• [PROVIDED DATA]:
------------------------------------
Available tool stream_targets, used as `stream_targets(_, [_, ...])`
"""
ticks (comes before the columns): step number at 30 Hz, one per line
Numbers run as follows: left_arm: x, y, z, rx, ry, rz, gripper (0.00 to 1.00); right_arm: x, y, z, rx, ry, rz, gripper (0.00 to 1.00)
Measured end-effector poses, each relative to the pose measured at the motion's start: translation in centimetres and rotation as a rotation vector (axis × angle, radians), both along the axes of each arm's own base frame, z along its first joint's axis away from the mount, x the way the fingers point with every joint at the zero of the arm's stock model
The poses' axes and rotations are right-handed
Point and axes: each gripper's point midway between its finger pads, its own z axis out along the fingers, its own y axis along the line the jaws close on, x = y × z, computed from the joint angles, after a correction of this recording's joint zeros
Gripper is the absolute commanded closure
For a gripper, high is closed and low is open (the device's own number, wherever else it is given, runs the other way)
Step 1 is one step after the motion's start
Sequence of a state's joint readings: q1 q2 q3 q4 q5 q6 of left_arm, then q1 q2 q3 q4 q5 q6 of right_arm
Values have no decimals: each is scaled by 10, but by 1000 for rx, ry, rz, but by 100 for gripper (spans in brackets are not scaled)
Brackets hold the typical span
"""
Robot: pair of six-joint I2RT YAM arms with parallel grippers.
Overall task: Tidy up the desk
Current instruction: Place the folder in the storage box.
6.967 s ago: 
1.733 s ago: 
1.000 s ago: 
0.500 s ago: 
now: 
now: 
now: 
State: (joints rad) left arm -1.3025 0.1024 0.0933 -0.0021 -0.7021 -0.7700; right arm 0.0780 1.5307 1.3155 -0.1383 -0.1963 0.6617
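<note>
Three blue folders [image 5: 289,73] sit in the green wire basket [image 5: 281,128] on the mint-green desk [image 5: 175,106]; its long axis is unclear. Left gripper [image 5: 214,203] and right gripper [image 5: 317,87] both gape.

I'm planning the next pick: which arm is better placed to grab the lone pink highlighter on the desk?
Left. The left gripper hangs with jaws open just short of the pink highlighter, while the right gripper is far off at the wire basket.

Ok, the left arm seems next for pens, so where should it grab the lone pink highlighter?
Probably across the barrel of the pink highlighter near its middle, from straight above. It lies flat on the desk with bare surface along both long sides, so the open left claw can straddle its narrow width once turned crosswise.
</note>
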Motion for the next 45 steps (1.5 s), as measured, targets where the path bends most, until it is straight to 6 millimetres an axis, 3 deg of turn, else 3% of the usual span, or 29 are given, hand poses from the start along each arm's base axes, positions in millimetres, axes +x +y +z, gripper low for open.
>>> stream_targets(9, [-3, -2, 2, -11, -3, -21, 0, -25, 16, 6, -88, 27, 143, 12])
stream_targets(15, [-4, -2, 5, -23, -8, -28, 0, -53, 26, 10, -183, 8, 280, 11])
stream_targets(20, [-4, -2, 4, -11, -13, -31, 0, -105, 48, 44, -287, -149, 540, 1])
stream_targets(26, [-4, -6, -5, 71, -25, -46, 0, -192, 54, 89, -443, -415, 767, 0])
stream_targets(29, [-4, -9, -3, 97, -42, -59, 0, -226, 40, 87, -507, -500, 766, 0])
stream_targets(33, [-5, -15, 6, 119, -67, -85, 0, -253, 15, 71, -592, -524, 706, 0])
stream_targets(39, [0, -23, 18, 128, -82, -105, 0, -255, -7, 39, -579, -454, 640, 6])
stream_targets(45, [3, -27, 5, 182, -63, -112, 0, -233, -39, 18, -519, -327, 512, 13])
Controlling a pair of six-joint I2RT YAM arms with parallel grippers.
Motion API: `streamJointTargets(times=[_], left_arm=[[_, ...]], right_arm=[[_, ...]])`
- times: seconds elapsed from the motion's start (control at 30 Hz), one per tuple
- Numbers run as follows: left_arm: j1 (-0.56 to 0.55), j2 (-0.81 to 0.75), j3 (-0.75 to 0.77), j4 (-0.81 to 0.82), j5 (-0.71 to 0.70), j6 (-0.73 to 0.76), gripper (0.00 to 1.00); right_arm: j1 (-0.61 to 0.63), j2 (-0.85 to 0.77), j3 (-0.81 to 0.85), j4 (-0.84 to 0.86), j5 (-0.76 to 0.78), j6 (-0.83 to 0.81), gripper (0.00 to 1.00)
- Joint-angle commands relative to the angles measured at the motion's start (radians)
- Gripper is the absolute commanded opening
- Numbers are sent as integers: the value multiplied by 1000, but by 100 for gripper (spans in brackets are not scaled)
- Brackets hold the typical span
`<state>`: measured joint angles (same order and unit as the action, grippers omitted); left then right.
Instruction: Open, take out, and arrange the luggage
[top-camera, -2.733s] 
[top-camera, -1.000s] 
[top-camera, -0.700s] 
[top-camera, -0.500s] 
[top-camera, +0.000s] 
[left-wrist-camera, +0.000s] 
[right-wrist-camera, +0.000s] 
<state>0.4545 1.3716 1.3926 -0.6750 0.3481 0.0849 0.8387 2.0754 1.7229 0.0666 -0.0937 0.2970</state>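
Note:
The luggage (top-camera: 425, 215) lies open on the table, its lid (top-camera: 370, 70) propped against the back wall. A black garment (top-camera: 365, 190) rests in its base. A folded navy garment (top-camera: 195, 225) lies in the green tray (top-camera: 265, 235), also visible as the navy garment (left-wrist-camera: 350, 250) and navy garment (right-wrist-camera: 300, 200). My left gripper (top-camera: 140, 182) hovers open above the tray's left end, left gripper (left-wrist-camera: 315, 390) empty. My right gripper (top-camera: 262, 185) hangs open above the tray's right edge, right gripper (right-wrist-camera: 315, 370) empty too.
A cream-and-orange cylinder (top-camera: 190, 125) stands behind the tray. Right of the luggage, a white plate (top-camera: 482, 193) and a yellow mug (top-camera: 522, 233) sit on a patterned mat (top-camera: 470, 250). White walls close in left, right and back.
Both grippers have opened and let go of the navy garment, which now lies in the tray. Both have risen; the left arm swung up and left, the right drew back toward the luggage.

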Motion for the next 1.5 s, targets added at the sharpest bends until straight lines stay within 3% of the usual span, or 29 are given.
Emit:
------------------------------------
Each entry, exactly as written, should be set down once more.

Available tool stream_targets, used as `stream_targets(_, [_, ...])`
"""
ticks (comes before the columns): step number at 30 Hz, one per line
Numbers run as follows: left_arm: x, y, z, rx, ry, rz, gripper (0.00 to 1.00); right_arm: x, y, z, rx, ry, rz, gripper (0.00 to 1.00)
Measured end-effector poses, each relative to the pose measured at the motion's start: translation in centimetres and rotation as a rotation vector (axis × angle, radians), both along the axes of each arm's own base frame, z along its first joint's axis away from the mount, x the way the fingers point with every joint at the zero of the arm's stock model
The poses' axes and rotations are right-handed
Point and axes: each gripper's point midway between its finger pads, its own z axis out along the fingers, its own y axis along the line the jaws close on, x = y × z, computed from the joint angles, after a correction of this recording's joint zeros
Gripper is the absolute commanded closure
For a gripper, high is closed and low is open (the device's own number, wherever else it is given, runs the other way)
Step 1 is one step after the motion's start
Sequence of a state's joint readings: q1 q2 q3 q4 q5 q6 of left_arm, then q1 q2 q3 q4 q5 q6 of right_arm
Values have no decimals: each is scaled by 10, but by 1000 for rx, ry, rz, but by 100 for gripper (spans in brackets are not scaled)
Brackets hold the typical span
"""
Robot: pair of six-joint I2RT YAM arms with parallel grippers.
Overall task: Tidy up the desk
Current instruction: Place the folder in the storage box.
6.967 s ago: 
1.733 s ago: 
1.000 s ago: 
0.500 s ago: 
now: 
now: 
now: 
State: (joints rad) left arm -1.3025 0.1024 0.0933 -0.0021 -0.7021 -0.7700; right arm 0.0780 1.5307 1.3155 -0.1383 -0.1963 0.6617
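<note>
Three blue folders [image 5: 289,73] sit in the green wire basket [image 5: 281,128] on the mint-green desk [image 5: 175,106]; its long axis is unclear. Left gripper [image 5: 214,203] and right gripper [image 5: 317,87] both gape.

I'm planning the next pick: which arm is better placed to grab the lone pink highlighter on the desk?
Left. The left gripper hangs with jaws open just short of the pink highlighter, while the right gripper is far off at the wire basket.

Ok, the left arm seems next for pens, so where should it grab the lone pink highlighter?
Probably across the barrel of the pink highlighter near its middle, from straight above. It lies flat on the desk with bare surface along both long sides, so the open left claw can straddle its narrow width once turned crosswise.
</note>
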Motion for the next 45 steps (1.5 s), as measured, targets where the path bends most, until it is straight to 6 millimetres an axis, 3 deg of turn, else 3% of the usual span, or 29 are given, hand poses from the start along each arm's base axes, positions in millimetres, axes +x +y +z, gripper low for open.
>>> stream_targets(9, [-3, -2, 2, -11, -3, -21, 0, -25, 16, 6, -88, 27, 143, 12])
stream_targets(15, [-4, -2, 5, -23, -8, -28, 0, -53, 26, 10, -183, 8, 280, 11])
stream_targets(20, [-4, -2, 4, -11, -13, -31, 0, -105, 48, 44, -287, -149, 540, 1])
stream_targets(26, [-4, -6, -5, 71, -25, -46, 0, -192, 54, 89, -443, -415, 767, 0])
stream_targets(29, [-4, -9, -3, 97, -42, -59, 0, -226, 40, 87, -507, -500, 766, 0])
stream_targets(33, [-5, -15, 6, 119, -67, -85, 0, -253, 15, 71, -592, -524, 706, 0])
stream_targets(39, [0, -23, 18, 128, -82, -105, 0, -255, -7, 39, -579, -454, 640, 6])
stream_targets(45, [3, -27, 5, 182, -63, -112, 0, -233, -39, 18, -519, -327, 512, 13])
Controlling a pair of six-joint I2RT YAM arms with parallel grippers.
Motion API: `streamJointTargets(times=[_], left_arm=[[_, ...]], right_arm=[[_, ...]])`
- times: seconds elapsed from the motion's start (control at 30 Hz), one per tuple
- Numbers run as follows: left_arm: j1 (-0.56 to 0.55), j2 (-0.81 to 0.75), j3 (-0.75 to 0.77), j4 (-0.81 to 0.82), j5 (-0.71 to 0.70), j6 (-0.73 to 0.76), gripper (0.00 to 1.00); right_arm: j1 (-0.61 to 0.63), j2 (-0.85 to 0.77), j3 (-0.81 to 0.85), j4 (-0.84 to 0.86), j5 (-0.76 to 0.78), j6 (-0.83 to 0.81), gripper (0.00 to 1.00)
- Joint-angle commands relative to the angles measured at the motion's start (radians)
- Gripper is the absolute commanded opening
- Numbers are sent as integers: the value multiplied by 1000, but by 100 for gripper (spans in brackets are not scaled)
- Brackets hold the typical span
`<state>`: measured joint angles (same order and unit as the action, grippers omitted); left then right.
Instruction: Open, take out, and arrange the luggage
[top-camera, -2.733s] 
[top-camera, -1.000s] 
[top-camera, -0.700s] 
[top-camera, -0.500s] 
[top-camera, +0.000s] 
[left-wrist-camera, +0.000s] 
[right-wrist-camera, +0.000s] 
<state>0.4545 1.3716 1.3926 -0.6750 0.3481 0.0849 0.8387 2.0754 1.7229 0.0666 -0.0937 0.2970</state>
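Note:
The luggage (top-camera: 425, 215) lies open on the table, its lid (top-camera: 370, 70) propped against the back wall. A black garment (top-camera: 365, 190) rests in its base. A folded navy garment (top-camera: 195, 225) lies in the green tray (top-camera: 265, 235), also visible as the navy garment (left-wrist-camera: 350, 250) and navy garment (right-wrist-camera: 300, 200). My left gripper (top-camera: 140, 182) hovers open above the tray's left end, left gripper (left-wrist-camera: 315, 390) empty. My right gripper (top-camera: 262, 185) hangs open above the tray's right edge, right gripper (right-wrist-camera: 315, 370) empty too.
A cream-and-orange cylinder (top-camera: 190, 125) stands behind the tray. Right of the luggage, a white plate (top-camera: 482, 193) and a yellow mug (top-camera: 522, 233) sit on a patterned mat (top-camera: 470, 250). White walls close in left, right and back.
Both grippers have opened and let go of the navy garment, which now lies in the tray. Both have risen; the left arm swung up and left, the right drew back toward the luggage.
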
Motion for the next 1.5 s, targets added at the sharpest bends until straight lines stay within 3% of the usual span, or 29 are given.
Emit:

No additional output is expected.